Tools in the basement.
Tiny and Perres got out and walked south down the alley to unlock a garage.  The police followed them.  "Put 'em up," the detective said, "we're police."  Despite the element of surprise Mazzanars somehow got his gun out and fired eight shots, hitting nothing.  He ran north towards Lyndale with Perres close behind.

Detective Moss sat in the squad car handcuffed to Lolli.  Seeing Tiny emerge from the alley he pulled his gun and fired right through the windshield.   Tiny staggered, shot through the shoulder.  He managed to run a half block before collapsing.  Moss jerked Lolli out of the car and began to shoot at Perres as he emerged frm the alley.  Perres stopped short, bewildered to be fired upon from an unexpected direction.  Officer Pape then emerged from the alley, took aim and shot him through the head.  Perres fell to the street, dead.

In Tiny's apartment police found a nickel plated revolver and a rifle.  In the basement they found three sledge hammers and a pair of rubber gloves.  On a basement rafter detectives found an old salt bag with parts of a .38 caliber Smith and Wesson revolver.  Remembering the weapon used for the murders in Rogers Park the officers questioned Tiny more closely.  Finally Tiny broke, naming Red Smith as the murderer of the detectives and admitting the gang later killed him out of fear he would give them up.  He agreed to lead the police to Smith's grave near Schiller Park in exchange for leniency.  Knowing this was good publicity the police invited Chicago Tribune reporters and photographers to join them.

A- Road that killers followed to get tow truck.  B- Killer's route of departure.
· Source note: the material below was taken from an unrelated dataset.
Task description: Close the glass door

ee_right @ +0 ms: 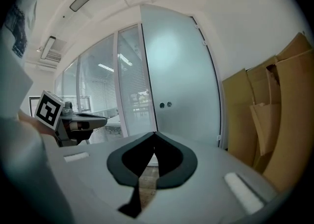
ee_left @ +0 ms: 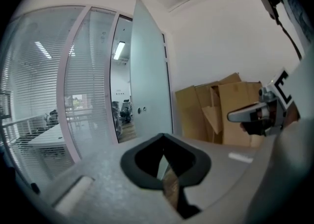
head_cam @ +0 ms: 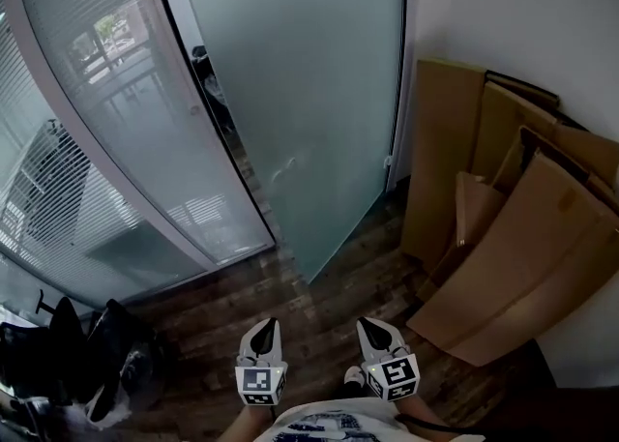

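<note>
Flattened cardboard sheets [head_cam: 513, 237] lean against the white wall [head_cam: 522, 5] at the right of the frame. A dark wooden floor [head_cam: 319, 300] fills the centre. A black bundle [head_cam: 87, 358] sits at lower left.

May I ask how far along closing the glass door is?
Nothing is done yet: the frosted glass door stands swung open toward the cardboard sheets. In hand: left tongs and right tongs, both shut and empty, held short of it. Left: pushing it closed.
</note>
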`<state>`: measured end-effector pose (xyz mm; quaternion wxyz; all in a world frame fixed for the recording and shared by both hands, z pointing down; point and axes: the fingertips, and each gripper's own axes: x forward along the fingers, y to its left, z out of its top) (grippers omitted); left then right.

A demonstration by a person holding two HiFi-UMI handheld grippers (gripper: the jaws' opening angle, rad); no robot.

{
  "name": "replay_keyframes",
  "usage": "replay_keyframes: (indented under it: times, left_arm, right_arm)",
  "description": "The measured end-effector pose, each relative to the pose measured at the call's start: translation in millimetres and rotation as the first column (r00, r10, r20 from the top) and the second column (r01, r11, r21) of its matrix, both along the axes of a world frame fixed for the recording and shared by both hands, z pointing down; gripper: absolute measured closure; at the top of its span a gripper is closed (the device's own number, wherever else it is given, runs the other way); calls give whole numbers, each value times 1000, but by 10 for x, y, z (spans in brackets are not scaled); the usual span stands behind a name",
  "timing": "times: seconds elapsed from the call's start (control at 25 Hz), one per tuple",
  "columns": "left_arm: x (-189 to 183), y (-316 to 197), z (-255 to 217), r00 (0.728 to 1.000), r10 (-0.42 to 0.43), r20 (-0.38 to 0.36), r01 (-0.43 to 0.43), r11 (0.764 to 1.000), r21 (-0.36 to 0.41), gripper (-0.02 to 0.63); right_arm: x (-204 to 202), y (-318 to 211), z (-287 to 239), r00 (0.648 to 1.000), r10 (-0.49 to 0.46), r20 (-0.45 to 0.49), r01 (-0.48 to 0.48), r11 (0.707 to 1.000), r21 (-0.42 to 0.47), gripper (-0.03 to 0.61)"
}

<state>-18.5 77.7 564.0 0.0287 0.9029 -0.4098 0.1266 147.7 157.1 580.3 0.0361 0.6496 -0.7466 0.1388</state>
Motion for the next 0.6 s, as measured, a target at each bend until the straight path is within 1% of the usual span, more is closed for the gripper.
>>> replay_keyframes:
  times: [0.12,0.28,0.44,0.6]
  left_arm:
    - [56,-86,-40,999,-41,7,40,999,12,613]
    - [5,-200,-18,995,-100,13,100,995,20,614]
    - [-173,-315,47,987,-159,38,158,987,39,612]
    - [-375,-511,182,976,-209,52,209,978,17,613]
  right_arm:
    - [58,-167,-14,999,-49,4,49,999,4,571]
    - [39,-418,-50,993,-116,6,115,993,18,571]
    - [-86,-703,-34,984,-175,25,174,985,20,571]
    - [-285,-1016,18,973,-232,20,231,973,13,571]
C- Where gang stalled in mud.  D- Smith's grave.

When Tiny Mazzanars decided to talk he didn't stop.  He went on to describe how the gang has successfully raided a number of handbooks and gambling joints.  He told one story in particular, included here because of the vivid way it recalls the era:

From left: E. Smicklas, N. Juric,  Mazzanars (pointing to grave) and J. Alcock.
In October Lolli, Kelley and Perres set out to rob a west side handbook.  Kelley carried a sub-machine gun.  The door opened at their knock but was slammed shut when the attendants saw the guns.  Perres was in the lead and his shoe was caught in the closed door, trapping him.  Using a knife he cut off the top of the shoe and fled, leaving his shoe behind.  Ten days later Kelly was in a tavern at Madison and Laflin when four armed men told him to "Get your coat.  We want to talk to you."  They drove him to a west side house where  a number of customers and gamblers had been assembled.  They looked at Kelly, but weren't able to identify him.  "We have a shoe lost by a robber," he was told.  "If it fits you, you'll never wear another pair."   They then placed Perres' shoe on his right foot, but it didn't fit.  He was told him to watch his step and sent on his way. 

After these well-publicized collars the police moved to mop up the rest of the gang.  On January 9th the police picked up Neal Summers on the corner of Ashland and Madison. James Kelly was soon apprehended.  Several of the members of the gang remained at-large, but at this point the newspapers seemed to lose interest.

In June of 1945 the judge handed down a 30 year sentence to Lolli and a 25 year sentence to Mazzanars for the murder of Red Smith.  Both men had signed confessions.  James Kelly received one year for car theft. The Summers brothers were apparently never sentenced for their role in organizing and leading the Bookie Gang. But that's not to say they went on to have a long and profitable lives.

In 1946 Virgil Summers was arrested with Bugs Moran (an old-time rival of Al Capone) for robberies in Dayton, Ohio.James Kelly was shot and killed by police in 1952. Neal Summers was shot and killed in Chicago (probably by the mob) in December of 1962.

By this time the Bookie Gang had become just another chapter in the violent history of Chicago.